For their efforts, organizers and their supporters were punished—with taxes. The tax assessor’s office targeted those who had participated in the boycott with tax hikes that left some paying roughly twice what they had previously paid. Overall, the value of Black-owned property in town jumped by 51% year over year, while the value of land owned by White neighbors increased by 5.4%.

These egregious practices didn’t end when advances on racial equity were made elsewhere. “Of the local powers in Whites’ arsenal, few made it through the civil rights revolution of the 1960s more unscathed than local taxing powers,” writes Kahrl. 

Modern-day investors are increasingly seizing on tax system inequalities to make money, too.

In 2010, Vicki Valentine was ousted from the West Baltimore home she had inherited from her father, who paid off its mortgage in 1984. Valentine had missed a $362 water bill five years earlier and the city had auctioned a lien on the property, as permitted under state law. The cost to remain in her home jumped to $3,600, and she couldn’t pay. She was left on the street while the property remained vacant for years.

Baltimore auctioned liens on nearly 13,000 properties in the same year that Valentine was evicted from her family home—a record and double the number it had sold off four years earlier.
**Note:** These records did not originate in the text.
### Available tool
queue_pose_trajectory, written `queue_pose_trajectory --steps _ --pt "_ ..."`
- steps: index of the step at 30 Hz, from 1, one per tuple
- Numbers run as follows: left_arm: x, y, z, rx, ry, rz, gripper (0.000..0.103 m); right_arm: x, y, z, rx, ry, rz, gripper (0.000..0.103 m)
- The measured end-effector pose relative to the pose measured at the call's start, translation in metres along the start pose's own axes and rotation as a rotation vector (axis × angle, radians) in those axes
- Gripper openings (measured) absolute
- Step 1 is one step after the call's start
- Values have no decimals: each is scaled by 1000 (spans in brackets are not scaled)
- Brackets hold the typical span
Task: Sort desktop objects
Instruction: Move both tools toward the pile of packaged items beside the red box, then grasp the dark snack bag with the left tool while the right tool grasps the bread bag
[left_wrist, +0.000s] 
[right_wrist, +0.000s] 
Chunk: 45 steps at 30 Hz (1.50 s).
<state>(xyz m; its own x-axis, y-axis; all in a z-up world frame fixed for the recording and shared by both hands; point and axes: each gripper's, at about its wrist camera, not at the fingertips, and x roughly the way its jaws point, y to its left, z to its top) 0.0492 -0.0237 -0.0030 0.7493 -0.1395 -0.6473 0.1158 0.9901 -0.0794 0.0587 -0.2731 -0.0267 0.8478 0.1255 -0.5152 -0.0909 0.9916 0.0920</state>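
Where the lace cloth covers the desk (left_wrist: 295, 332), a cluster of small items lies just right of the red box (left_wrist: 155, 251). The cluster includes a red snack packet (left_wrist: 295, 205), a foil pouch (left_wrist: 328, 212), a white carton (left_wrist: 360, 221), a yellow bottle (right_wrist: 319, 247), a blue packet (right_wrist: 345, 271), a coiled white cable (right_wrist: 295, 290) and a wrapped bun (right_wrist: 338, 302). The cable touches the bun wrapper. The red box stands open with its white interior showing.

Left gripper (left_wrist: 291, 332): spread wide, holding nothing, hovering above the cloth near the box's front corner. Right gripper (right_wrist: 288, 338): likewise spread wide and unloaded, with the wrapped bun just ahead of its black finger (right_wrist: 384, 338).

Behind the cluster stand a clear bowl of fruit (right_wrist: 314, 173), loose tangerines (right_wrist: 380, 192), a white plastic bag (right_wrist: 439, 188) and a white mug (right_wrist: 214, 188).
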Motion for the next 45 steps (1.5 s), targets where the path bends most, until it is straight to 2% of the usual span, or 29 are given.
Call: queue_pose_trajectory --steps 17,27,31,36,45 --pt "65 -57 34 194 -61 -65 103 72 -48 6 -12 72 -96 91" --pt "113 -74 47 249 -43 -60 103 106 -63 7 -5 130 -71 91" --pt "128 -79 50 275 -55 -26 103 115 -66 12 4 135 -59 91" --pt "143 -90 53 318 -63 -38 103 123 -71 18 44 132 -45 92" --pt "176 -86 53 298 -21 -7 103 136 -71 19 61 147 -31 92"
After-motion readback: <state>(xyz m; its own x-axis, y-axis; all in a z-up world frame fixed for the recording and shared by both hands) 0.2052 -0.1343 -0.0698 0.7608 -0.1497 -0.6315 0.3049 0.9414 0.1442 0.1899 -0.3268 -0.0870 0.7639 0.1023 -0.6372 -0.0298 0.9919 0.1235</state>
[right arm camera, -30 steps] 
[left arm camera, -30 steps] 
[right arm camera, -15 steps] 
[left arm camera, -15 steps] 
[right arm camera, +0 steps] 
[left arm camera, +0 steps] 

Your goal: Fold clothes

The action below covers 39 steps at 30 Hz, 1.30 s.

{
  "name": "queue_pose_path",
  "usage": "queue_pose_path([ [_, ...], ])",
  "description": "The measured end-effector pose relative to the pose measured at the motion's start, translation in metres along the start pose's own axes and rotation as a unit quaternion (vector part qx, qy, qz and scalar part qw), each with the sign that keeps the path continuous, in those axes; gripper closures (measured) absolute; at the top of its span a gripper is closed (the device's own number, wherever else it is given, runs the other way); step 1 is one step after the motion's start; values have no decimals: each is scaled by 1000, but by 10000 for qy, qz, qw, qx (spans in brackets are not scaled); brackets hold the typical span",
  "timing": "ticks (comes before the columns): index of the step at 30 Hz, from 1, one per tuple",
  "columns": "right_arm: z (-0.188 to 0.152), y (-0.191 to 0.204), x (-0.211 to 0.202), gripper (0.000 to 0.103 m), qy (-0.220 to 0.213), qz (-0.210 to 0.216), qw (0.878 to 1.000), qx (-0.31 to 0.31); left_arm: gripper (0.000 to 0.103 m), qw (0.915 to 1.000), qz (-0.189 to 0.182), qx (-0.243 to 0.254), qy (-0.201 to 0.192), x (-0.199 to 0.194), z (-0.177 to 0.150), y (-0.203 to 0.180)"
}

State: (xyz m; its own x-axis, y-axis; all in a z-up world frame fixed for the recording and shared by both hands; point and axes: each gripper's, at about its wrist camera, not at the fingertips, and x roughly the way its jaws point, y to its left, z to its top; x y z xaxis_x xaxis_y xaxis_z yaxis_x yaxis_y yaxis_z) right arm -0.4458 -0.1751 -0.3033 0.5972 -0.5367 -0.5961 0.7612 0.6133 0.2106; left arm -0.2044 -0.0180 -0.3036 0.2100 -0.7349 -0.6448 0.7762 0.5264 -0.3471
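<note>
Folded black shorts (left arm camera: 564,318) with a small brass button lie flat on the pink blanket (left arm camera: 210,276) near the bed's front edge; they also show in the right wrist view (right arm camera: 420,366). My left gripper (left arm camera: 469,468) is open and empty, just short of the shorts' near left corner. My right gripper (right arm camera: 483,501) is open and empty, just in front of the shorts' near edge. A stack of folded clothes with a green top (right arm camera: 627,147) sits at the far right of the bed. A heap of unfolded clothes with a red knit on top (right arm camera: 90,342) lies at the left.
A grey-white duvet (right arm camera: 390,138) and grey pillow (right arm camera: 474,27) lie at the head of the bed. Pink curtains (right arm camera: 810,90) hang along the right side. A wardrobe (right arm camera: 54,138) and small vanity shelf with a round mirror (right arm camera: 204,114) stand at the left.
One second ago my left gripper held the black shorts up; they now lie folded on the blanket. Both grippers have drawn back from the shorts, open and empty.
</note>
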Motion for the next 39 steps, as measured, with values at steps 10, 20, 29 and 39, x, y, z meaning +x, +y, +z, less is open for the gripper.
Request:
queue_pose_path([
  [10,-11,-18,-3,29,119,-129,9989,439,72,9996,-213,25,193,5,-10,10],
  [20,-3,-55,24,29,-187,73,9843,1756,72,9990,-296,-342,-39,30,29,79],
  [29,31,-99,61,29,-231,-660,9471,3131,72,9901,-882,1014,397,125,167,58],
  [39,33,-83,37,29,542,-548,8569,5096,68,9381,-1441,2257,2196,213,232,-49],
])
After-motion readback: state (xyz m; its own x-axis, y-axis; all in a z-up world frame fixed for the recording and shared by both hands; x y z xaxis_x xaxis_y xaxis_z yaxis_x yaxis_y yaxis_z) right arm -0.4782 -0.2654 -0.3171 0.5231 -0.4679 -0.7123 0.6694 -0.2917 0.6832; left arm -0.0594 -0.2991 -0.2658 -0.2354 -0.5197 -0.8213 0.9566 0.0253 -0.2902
A report later found that most of the homes sold were owned by Black Americans living in poverty, many of them elderly.

Tax lien buyers are still making money in Baltimore: From 2016 to 2022, speculators raked in more than $10 million in profit from interest payments, plus $27 million from flipping properties in Black neighborhoods via foreclosure. 

Despite the disheartening material, The Black Tax isn’t devoid of bright spots. Kahrl highlights the ascent of Evan Doss, the first Black tax assessor elected in Mississippi state history, and others who followed him into local politics. He also lays out the activism taxpayers engaged in to improve Black neighborhoods across the country.

Kahrl proposes creation of a federal fiscal equity program whereby money would be doled out to local governments according to need, as is done in Canada. A universal home tax exemption for a primary residence could provide welcome relief for many Americans, particularly lower-income homeowners or those living in areas that were historically neglected. Taxing the wealthiest in the U.S. would cover any shortfalls many times over, he writes. “This is the past that we live with today. But it does not have to be our future.”

This article was provided by Bloomberg News.